Exercise goal ▸
Reproduce the entries shown below only from the line with "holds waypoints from" down to the line with "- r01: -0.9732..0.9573", keeping both end lines and copying each one exactly.
BEGIN Extracted data
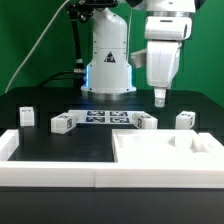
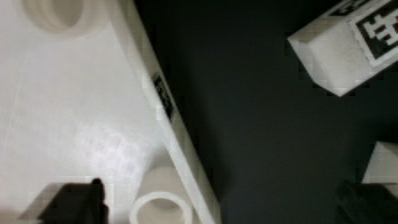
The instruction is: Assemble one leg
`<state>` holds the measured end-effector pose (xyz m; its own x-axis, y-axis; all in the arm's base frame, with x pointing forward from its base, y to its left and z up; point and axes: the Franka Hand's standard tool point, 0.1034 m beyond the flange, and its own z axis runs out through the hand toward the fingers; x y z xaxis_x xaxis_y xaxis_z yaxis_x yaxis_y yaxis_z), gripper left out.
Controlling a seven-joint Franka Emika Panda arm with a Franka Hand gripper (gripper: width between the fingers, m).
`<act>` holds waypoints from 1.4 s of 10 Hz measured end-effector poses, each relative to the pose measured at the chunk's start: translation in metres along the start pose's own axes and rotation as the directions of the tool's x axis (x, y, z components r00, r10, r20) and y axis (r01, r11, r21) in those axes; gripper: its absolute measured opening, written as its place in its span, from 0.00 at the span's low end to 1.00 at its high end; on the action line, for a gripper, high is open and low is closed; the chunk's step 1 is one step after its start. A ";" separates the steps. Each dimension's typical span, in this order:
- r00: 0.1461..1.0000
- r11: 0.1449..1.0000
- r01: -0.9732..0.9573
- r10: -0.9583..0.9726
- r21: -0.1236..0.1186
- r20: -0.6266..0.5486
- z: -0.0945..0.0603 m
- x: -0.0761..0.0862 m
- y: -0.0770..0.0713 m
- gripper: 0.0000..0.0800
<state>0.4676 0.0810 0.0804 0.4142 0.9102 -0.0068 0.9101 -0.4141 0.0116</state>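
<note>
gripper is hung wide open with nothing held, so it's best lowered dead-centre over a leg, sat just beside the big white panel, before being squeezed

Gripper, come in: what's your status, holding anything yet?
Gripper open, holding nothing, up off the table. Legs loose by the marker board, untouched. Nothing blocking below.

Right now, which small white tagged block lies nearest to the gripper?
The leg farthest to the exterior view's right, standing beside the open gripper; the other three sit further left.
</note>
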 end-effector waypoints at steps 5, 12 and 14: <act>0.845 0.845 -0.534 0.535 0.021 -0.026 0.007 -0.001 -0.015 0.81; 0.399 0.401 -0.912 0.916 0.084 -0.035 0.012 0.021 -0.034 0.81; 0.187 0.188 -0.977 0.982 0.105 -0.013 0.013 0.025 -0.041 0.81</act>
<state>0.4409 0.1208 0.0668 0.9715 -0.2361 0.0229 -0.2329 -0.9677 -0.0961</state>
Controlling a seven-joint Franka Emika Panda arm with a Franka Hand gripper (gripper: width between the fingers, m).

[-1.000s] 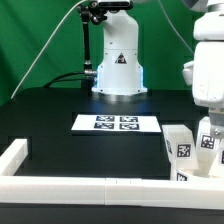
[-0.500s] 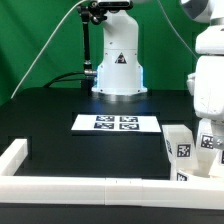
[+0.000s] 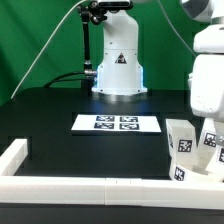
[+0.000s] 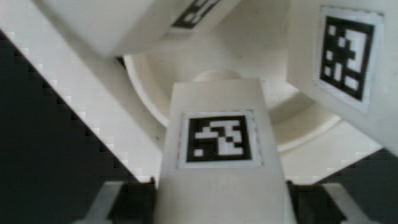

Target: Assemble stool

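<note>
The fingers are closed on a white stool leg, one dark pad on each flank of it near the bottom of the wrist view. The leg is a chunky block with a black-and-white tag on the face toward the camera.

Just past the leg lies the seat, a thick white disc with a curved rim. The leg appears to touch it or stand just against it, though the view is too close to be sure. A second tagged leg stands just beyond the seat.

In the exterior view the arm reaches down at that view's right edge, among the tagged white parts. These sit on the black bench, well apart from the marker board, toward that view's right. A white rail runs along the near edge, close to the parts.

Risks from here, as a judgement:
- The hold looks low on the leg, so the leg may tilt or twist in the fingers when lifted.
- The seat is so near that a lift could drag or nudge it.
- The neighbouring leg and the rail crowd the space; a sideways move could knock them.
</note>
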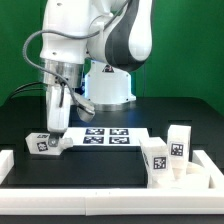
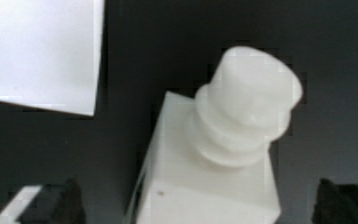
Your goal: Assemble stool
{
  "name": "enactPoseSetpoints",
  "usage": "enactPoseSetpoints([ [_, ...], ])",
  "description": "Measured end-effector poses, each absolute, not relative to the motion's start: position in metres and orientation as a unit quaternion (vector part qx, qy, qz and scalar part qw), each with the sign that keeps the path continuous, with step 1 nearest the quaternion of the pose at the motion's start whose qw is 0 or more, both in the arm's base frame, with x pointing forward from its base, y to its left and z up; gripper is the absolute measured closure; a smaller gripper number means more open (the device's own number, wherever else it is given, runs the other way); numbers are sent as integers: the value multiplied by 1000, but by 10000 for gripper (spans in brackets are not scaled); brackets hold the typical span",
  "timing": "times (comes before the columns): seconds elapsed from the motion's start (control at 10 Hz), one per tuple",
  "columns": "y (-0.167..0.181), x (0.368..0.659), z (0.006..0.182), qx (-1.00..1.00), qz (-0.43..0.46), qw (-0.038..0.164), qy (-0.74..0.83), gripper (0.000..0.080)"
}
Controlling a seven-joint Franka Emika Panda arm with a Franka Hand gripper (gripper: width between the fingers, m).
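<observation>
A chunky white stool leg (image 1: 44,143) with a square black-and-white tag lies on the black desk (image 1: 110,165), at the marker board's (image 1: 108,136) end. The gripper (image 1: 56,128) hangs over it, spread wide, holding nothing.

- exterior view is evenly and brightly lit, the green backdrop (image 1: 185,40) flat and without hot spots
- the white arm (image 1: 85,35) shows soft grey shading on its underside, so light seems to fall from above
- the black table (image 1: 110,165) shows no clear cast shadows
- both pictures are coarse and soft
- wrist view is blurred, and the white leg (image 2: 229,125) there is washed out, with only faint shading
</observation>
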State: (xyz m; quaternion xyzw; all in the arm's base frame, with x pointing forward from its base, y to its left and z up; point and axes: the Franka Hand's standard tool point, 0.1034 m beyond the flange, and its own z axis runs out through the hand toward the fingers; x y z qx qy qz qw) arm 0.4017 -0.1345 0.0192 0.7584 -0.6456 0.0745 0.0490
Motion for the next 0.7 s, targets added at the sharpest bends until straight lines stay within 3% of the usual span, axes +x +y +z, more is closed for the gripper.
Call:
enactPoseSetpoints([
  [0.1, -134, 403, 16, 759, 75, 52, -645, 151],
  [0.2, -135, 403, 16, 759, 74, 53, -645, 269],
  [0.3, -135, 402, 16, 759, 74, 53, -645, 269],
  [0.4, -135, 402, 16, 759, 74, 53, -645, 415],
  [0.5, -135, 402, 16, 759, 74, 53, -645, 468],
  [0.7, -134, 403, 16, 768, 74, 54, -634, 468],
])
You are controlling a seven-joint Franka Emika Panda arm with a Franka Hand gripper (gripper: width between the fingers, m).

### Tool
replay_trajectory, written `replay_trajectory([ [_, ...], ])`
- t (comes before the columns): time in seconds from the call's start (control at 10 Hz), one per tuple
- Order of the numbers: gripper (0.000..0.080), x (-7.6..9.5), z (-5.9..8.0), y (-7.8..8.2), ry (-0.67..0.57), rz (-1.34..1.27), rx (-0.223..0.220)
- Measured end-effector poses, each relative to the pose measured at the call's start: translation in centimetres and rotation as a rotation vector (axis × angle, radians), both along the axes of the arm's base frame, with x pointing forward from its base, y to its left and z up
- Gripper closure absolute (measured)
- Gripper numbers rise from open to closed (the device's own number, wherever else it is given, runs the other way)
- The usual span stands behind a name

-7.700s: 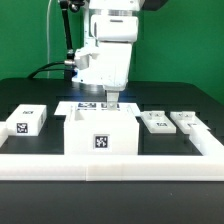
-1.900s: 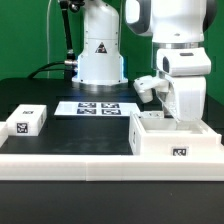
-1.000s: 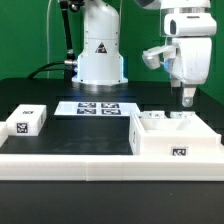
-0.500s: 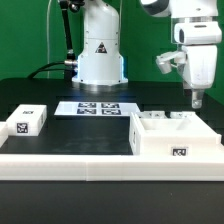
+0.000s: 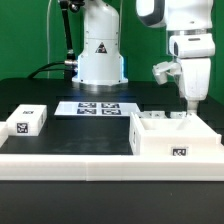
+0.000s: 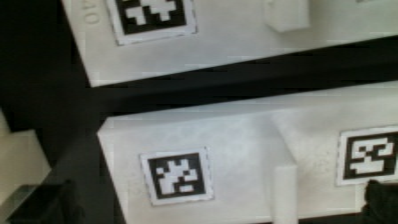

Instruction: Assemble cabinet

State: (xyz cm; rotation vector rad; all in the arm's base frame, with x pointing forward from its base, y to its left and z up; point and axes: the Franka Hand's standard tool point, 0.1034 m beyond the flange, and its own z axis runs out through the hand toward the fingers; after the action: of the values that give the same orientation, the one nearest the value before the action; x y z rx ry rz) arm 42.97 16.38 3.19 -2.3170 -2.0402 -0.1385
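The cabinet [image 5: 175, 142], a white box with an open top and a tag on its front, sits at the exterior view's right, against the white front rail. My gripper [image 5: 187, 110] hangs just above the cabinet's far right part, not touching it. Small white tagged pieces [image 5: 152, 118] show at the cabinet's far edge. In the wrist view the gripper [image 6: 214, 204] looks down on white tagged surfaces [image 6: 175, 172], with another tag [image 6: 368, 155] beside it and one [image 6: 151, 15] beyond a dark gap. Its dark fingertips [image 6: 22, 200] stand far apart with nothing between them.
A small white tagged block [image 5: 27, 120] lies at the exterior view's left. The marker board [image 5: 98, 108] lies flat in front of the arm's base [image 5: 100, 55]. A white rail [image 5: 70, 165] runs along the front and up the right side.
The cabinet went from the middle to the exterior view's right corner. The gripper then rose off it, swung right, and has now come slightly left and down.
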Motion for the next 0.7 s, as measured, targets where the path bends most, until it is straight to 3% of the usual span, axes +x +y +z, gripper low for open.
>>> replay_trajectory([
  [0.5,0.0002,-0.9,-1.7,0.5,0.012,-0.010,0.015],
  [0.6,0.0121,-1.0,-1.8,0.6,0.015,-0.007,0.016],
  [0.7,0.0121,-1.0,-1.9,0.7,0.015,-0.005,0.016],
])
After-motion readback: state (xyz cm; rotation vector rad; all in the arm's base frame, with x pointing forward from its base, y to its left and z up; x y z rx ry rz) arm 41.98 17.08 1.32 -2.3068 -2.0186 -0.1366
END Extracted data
The answer ▸
`<act>` holds waypoints from 1.4 s of 10 Hz measured end-effector poses, each relative to the pose measured at the chunk's start: translation in metres along the start pose's own axes and rotation as the directions of the tool's x axis (x, y, z components r00, r10, r20) and y axis (r01, r11, r21) in those axes; gripper: its absolute measured opening, written as its place in its span, from 0.00 at the span's low end to 1.00 at its high end; on the action line, for a gripper, high is open and low is closed; the chunk's step 1 is one step after its start. A ";" separates the steps. Each dimension's typical span, in this order:
- r00: 0.1461..1.0000
- r11: 0.1449..1.0000
- r01: -0.9732..0.9573

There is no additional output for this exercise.